Recorded data
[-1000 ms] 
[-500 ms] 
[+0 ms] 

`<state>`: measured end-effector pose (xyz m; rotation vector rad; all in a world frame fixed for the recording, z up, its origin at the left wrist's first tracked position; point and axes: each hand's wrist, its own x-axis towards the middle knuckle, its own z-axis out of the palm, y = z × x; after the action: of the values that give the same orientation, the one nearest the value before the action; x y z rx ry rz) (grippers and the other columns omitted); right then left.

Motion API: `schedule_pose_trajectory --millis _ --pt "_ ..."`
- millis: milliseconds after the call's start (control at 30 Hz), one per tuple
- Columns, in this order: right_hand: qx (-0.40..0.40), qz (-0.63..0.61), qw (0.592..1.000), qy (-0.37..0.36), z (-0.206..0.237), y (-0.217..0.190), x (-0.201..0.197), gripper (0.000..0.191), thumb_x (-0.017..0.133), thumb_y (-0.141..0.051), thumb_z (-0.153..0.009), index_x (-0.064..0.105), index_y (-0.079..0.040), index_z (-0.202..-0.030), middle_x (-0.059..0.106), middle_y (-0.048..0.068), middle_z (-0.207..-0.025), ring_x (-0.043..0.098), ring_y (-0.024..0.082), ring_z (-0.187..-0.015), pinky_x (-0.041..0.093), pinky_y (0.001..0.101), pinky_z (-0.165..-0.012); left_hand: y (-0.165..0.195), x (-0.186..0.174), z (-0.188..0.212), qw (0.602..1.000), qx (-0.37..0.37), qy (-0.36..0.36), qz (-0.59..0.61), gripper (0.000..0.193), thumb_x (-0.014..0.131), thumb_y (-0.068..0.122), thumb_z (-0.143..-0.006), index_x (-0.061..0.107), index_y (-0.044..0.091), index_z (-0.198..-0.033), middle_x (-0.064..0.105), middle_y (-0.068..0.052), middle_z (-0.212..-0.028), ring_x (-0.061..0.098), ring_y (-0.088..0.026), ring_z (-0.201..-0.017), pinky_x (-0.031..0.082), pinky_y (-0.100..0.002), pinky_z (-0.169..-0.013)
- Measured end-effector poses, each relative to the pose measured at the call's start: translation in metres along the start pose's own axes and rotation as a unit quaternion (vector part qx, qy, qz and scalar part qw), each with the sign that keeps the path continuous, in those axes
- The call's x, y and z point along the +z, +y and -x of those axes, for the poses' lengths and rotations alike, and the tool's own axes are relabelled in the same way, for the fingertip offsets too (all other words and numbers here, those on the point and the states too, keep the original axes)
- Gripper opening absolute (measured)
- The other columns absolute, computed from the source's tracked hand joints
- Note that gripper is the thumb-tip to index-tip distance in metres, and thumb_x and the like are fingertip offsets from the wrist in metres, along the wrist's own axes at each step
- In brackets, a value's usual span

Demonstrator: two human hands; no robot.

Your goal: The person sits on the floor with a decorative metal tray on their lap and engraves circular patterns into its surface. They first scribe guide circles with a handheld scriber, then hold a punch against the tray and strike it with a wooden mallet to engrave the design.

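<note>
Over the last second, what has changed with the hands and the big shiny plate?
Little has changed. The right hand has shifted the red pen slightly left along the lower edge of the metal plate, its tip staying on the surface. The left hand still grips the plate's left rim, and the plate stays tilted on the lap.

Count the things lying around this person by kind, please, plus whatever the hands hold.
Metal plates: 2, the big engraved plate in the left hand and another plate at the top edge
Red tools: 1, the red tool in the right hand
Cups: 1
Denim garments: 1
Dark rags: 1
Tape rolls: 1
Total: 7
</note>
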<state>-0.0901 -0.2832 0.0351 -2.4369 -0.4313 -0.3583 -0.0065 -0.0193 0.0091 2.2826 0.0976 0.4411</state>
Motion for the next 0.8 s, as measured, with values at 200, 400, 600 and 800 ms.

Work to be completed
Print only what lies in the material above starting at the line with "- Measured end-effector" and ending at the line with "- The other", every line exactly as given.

The answer
- Measured end-effector poses, each relative to the pose measured at the call's start: translation in metres along the start pose's own axes and rotation as a unit quaternion (vector part qx, qy, qz and scalar part qw), each with the sign that keeps the path continuous, in those axes
- The call's x, y and z point along the +z, +y and -x of those axes, for the poses' lengths and rotations alike, and the tool's own axes are relabelled in the same way, for the fingertip offsets too (all other words and numbers here, those on the point and the states too, keep the original axes)
- Gripper opening absolute (measured)
- The other columns absolute, computed from the source's tracked hand joints

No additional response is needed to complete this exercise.